▶ **Activity**: Which lines of the data include the string "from"? List them all.

▶ **Supplied material**:
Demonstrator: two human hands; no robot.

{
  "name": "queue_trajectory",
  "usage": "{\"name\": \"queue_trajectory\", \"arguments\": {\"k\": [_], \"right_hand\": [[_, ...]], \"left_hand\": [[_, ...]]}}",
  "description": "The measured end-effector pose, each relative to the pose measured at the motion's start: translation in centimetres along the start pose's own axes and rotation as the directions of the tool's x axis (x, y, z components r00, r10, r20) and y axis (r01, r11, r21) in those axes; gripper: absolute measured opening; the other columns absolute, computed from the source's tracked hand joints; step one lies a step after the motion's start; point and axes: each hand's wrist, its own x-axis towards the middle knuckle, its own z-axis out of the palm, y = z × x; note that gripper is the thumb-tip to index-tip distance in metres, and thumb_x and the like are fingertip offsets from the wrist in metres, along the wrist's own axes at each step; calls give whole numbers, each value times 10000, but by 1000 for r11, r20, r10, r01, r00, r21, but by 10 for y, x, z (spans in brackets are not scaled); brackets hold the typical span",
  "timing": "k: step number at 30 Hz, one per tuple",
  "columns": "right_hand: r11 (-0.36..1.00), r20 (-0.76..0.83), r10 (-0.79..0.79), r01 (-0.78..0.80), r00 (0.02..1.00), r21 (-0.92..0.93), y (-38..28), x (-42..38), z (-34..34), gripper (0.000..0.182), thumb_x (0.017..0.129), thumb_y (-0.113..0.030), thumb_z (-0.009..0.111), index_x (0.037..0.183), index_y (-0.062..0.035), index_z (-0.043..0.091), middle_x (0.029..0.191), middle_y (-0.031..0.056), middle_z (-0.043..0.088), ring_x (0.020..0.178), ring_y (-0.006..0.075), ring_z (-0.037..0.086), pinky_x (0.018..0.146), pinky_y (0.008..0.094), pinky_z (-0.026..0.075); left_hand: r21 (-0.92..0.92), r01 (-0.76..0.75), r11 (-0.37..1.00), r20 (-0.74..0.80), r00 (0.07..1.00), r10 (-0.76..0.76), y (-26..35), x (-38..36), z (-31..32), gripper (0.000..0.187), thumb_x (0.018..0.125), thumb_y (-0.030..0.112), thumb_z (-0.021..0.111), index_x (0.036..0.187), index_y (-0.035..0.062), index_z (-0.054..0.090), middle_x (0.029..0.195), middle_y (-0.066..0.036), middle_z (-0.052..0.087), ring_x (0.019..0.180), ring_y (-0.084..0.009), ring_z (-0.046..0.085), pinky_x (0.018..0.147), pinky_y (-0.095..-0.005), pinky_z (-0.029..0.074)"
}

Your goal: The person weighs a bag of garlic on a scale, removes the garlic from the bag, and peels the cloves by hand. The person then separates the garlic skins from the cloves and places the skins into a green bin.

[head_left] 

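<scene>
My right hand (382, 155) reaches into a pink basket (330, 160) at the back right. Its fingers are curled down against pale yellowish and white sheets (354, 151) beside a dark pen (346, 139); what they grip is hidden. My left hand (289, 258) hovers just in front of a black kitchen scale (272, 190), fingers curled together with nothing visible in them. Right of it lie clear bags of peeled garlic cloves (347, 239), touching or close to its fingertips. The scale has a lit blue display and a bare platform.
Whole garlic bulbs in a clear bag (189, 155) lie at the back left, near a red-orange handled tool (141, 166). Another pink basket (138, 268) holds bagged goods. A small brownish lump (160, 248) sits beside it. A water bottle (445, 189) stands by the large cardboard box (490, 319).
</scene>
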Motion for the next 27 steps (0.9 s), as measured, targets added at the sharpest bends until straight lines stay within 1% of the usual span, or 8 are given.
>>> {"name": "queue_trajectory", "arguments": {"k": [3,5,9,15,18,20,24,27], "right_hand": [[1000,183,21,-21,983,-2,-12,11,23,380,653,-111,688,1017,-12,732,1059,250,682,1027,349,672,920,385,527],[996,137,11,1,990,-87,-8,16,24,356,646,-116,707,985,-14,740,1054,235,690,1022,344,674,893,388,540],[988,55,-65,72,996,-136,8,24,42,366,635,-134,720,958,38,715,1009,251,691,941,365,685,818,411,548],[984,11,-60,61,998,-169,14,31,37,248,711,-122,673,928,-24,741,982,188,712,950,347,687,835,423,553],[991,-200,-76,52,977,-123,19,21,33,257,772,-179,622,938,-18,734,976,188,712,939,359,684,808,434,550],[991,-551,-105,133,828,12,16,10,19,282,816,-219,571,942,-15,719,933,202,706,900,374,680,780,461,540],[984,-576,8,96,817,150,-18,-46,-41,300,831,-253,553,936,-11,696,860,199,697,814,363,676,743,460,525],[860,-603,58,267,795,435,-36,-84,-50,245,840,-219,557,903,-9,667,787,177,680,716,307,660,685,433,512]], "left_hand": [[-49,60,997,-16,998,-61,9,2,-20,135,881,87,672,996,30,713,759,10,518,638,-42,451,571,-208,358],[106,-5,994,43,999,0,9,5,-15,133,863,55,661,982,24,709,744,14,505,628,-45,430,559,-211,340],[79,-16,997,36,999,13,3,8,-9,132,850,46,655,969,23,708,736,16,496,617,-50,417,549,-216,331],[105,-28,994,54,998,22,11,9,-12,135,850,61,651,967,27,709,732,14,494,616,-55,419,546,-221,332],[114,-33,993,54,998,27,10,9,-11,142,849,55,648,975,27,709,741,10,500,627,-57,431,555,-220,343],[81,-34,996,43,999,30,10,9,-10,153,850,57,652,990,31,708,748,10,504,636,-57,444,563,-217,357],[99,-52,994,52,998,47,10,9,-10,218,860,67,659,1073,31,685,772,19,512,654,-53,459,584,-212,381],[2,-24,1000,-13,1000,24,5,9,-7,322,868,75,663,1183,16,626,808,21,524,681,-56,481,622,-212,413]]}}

▶ **Exercise result**:
  "description": "The measured end-effector pose, each relative to the pose measured at the motion's start: translation in centimetres along the start pose's own axes and rotation as the directions of the tool's x axis (x, y, z components r00, r10, r20) and y axis (r01, r11, r21) in those axes; gripper: absolute measured opening; the other columns absolute, computed from the source's tracked hand joints; step one lies a step after the motion's start; point and axes: each hand's wrist, its own x-axis towards the middle knuckle, its own z-axis out of the palm, y = z × x; note that gripper is the thumb-tip to index-tip distance in metres, and thumb_x and the like are fingertip offsets from the wrist in metres, along the wrist's own axes at each step; calls give whole numbers, each value times 10000, but by 1000 for r11, r20, r10, r01, r00, r21, but by 10 for y, x, z (spans in brackets are not scaled); brackets hold the typical span",
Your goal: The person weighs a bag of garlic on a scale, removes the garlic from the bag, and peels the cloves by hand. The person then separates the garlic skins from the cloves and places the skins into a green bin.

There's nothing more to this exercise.